**Work instruction**
Every entry, exactly as given, must be retyped.

[Data entries]
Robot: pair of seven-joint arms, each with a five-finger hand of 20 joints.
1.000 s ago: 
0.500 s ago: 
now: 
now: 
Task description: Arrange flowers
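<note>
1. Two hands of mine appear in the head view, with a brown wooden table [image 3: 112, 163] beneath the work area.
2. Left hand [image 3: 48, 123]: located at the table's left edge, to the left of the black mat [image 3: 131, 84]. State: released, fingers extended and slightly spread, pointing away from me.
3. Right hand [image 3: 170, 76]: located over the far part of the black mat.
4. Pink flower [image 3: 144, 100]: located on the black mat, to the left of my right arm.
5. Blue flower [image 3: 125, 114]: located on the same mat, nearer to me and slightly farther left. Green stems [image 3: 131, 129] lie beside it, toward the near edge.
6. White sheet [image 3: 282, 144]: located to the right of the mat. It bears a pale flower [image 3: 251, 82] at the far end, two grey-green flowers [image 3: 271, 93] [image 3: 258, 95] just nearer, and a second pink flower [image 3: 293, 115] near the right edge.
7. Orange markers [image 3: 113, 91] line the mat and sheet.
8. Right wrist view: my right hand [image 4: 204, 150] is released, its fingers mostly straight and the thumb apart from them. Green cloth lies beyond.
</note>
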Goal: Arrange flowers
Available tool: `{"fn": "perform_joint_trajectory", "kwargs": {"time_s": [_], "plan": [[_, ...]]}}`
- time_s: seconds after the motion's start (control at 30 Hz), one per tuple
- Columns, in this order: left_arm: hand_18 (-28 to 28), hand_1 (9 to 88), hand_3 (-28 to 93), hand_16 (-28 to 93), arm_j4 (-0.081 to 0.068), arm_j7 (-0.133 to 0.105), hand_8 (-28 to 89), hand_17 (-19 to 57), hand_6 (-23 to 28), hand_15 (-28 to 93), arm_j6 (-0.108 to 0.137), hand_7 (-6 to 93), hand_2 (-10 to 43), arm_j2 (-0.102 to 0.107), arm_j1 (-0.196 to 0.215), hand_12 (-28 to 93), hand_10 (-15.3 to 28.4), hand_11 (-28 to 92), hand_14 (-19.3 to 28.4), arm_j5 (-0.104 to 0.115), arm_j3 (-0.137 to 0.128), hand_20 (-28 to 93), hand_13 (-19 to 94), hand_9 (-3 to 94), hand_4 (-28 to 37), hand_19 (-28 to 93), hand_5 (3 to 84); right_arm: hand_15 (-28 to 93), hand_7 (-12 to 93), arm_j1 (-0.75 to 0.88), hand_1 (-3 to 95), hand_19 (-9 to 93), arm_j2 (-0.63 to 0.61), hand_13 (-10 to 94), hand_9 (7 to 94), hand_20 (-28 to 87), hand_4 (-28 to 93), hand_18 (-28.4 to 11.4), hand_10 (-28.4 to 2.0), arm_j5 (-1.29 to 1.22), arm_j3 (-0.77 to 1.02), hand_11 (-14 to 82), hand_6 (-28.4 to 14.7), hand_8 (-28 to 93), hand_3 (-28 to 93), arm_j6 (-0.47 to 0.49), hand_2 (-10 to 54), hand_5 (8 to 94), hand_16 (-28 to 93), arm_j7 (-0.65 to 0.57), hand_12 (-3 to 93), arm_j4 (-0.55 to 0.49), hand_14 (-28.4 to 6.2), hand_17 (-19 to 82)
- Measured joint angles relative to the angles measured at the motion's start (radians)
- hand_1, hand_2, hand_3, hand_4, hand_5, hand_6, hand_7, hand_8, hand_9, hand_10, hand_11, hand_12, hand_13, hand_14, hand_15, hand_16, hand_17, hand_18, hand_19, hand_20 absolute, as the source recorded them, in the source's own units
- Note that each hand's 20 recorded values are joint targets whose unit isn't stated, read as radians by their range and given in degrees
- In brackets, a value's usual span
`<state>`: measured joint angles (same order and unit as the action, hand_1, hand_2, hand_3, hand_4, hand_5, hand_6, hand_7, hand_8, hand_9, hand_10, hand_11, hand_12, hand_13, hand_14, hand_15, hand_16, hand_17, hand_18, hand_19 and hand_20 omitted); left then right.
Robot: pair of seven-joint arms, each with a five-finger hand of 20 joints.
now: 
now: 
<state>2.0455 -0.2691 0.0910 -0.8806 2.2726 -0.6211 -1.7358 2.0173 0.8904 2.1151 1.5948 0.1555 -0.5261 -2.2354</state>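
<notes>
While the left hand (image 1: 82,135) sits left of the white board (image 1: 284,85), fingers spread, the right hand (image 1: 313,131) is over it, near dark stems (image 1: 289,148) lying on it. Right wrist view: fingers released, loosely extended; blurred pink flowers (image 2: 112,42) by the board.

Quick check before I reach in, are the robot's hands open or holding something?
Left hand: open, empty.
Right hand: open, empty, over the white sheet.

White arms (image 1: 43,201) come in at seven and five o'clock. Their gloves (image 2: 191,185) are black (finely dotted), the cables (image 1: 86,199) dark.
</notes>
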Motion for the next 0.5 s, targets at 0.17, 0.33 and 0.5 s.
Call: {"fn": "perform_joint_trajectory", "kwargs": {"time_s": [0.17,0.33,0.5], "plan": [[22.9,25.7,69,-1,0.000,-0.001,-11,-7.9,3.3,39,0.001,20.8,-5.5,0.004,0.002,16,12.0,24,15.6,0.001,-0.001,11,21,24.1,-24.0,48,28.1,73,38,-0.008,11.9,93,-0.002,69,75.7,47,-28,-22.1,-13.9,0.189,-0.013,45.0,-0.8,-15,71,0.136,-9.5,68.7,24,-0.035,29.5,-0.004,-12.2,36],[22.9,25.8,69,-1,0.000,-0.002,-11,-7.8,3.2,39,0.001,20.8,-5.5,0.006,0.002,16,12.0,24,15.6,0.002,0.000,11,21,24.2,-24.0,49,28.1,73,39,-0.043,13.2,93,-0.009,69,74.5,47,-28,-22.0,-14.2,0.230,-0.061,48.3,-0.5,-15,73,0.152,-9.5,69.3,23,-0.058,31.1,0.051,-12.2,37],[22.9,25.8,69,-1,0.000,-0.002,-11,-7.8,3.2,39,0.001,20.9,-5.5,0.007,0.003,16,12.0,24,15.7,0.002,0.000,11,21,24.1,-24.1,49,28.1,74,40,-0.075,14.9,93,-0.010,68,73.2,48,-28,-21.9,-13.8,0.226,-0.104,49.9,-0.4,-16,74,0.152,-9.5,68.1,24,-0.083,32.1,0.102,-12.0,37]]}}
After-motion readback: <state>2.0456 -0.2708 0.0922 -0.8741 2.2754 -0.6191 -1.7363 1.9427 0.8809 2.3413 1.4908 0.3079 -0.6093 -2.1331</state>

**Exercise solution**
Robot: pair of seven-joint arms, each with a five-finger hand of 20 joints.
1.000 s ago: 
0.500 s ago: 
now: 
now: 
Task description: Arrange flowers
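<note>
1. Two hands of mine appear in the head view, with a brown wooden table [image 3: 112, 163] beneath the work area.
2. Left hand [image 3: 48, 123]: located at the table's left edge, to the left of the black mat [image 3: 131, 84]. State: released, fingers extended and slightly spread, pointing away from me.
3. Right hand [image 3: 170, 76]: located over the far part of the black mat.
4. Pink flower [image 3: 144, 100]: located on the black mat, to the left of my right arm.
5. Blue flower [image 3: 125, 114]: located on the same mat, nearer to me and slightly farther left. Green stems [image 3: 131, 129] lie beside it, toward the near edge.
6. White sheet [image 3: 282, 144]: located to the right of the mat. It bears a pale flower [image 3: 251, 82] at the far end, two grey-green flowers [image 3: 271, 93] [image 3: 258, 95] just nearer, and a second pink flower [image 3: 293, 115] near the right edge.
7. Orange markers [image 3: 113, 91] line the mat and sheet.
8. Right wrist view: my right hand [image 4: 204, 150] is released, its fingers mostly straight and the thumb apart from them. Green cloth lies beyond.
</note>
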Goal: Arrange flowers
Available tool: `{"fn": "perform_joint_trajectory", "kwargs": {"time_s": [_], "plan": [[_, ...]]}}`
- time_s: seconds after the motion's start (control at 30 Hz), one per tuple
- Columns, in this order: left_arm: hand_18 (-28 to 28), hand_1 (9 to 88), hand_3 (-28 to 93), hand_16 (-28 to 93), arm_j4 (-0.081 to 0.068), arm_j7 (-0.133 to 0.105), hand_8 (-28 to 89), hand_17 (-19 to 57), hand_6 (-23 to 28), hand_15 (-28 to 93), arm_j6 (-0.108 to 0.137), hand_7 (-6 to 93), hand_2 (-10 to 43), arm_j2 (-0.102 to 0.107), arm_j1 (-0.196 to 0.215), hand_12 (-28 to 93), hand_10 (-15.3 to 28.4), hand_11 (-28 to 92), hand_14 (-19.3 to 28.4), arm_j5 (-0.104 to 0.115), arm_j3 (-0.137 to 0.128), hand_20 (-28 to 93), hand_13 (-19 to 94), hand_9 (-3 to 94), hand_4 (-28 to 37), hand_19 (-28 to 93), hand_5 (3 to 84); right_arm: hand_15 (-28 to 93), hand_7 (-12 to 93), arm_j1 (-0.75 to 0.88), hand_1 (-3 to 95), hand_19 (-9 to 93), arm_j2 (-0.63 to 0.61), hand_13 (-10 to 94), hand_9 (7 to 94), hand_20 (-28 to 87), hand_4 (-28 to 93), hand_18 (-28.4 to 11.4), hand_10 (-28.4 to 2.0), arm_j5 (-1.29 to 1.22), arm_j3 (-0.77 to 1.02), hand_11 (-14 to 82), hand_6 (-28.4 to 14.7), hand_8 (-28 to 93), hand_3 (-28 to 93), arm_j6 (-0.47 to 0.49), hand_2 (-10 to 54), hand_5 (8 to 94), hand_16 (-28 to 93), arm_j7 (-0.65 to 0.57), hand_12 (-3 to 93), arm_j4 (-0.55 to 0.49), hand_14 (-28.4 to 6.2), hand_17 (-19 to 82)
- Measured joint angles relative to the angles measured at the motion's start (radians)
- hand_1, hand_2, hand_3, hand_4, hand_5, hand_6, hand_7, hand_8, hand_9, hand_10, hand_11, hand_12, hand_13, hand_14, hand_15, hand_16, hand_17, hand_18, hand_19, hand_20 absolute, as the source recorded them, in the source's own units
- Note that each hand's 20 recorded values are joint targets whose unit isn't stated, read as radians by their range and given in degrees
- In brackets, a value's usual span
`<state>`: measured joint angles (same order and unit as the action, hand_1, hand_2, hand_3, hand_4, hand_5, hand_6, hand_7, hand_8, hand_9, hand_10, hand_11, hand_12, hand_13, hand_14, hand_15, hand_16, hand_17, hand_18, hand_19 and hand_20 omitted); left then right.
Robot: pair of seven-joint arms, each with a five-finger hand of 20 joints.
now: 
now: 
<state>2.0455 -0.2691 0.0910 -0.8806 2.2726 -0.6211 -1.7358 2.0173 0.8904 2.1151 1.5948 0.1555 -0.5261 -2.2354</state>
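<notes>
While the left hand (image 1: 82,135) sits left of the white board (image 1: 284,85), fingers spread, the right hand (image 1: 313,131) is over it, near dark stems (image 1: 289,148) lying on it. Right wrist view: fingers released, loosely extended; blurred pink flowers (image 2: 112,42) by the board.

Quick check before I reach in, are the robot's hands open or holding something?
Left hand: open, empty.
Right hand: open, empty, over the white sheet.

White arms (image 1: 43,201) come in at seven and five o'clock. Their gloves (image 2: 191,185) are black (finely dotted), the cables (image 1: 86,199) dark.
</notes>
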Motion for the next 0.5 s, targets at 0.17, 0.33 and 0.5 s.
Call: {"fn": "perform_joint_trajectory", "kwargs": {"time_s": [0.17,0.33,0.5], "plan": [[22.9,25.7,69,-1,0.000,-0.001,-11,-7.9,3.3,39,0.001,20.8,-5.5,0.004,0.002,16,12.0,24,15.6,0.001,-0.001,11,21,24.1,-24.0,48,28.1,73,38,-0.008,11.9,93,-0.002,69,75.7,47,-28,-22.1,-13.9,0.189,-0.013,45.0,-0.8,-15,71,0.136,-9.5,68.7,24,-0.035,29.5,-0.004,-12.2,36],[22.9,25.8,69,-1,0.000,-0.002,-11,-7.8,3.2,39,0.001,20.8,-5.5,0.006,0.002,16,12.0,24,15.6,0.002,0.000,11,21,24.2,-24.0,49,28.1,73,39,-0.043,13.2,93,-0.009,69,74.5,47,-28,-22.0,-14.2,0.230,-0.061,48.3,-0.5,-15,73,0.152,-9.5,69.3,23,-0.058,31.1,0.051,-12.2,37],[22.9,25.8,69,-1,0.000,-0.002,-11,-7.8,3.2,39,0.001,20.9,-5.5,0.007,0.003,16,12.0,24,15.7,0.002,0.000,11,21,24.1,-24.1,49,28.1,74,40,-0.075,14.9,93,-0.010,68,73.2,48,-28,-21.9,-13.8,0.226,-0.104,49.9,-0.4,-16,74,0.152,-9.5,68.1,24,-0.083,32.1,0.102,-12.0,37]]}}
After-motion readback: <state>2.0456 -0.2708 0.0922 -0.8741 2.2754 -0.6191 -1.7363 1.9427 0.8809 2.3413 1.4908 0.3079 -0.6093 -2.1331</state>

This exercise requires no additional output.